▸ TASK DETAILS:
What is needed is the number of lines below that contain the string "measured", with no other text.

▸ AVAILABLE DATA:
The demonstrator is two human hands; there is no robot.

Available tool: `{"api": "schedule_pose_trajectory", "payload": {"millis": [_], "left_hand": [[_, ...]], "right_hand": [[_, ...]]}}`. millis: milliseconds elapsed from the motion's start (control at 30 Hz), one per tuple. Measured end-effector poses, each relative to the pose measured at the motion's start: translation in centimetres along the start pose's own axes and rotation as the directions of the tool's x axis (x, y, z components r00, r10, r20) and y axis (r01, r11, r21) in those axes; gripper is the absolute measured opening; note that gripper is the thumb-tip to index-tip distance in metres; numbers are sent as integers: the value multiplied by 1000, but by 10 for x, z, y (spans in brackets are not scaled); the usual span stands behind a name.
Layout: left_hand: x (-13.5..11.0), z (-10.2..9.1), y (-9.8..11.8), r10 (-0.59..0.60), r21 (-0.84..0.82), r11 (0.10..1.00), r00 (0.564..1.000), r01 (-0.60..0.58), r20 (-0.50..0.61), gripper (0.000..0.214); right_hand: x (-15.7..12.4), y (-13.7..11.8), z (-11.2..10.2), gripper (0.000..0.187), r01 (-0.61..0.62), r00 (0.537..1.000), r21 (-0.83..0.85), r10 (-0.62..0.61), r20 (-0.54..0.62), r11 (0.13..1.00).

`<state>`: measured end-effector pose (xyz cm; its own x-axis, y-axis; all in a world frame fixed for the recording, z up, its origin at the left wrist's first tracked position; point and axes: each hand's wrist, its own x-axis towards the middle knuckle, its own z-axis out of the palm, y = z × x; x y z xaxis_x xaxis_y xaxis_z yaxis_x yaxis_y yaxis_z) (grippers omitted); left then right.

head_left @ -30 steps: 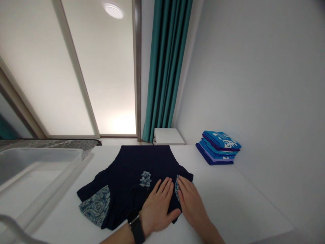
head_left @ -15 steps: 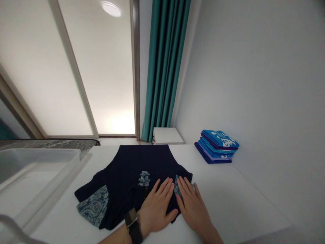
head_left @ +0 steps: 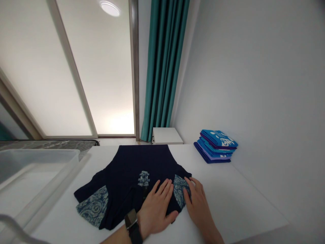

▸ RESPONSE FOR THIS EXERCISE:
2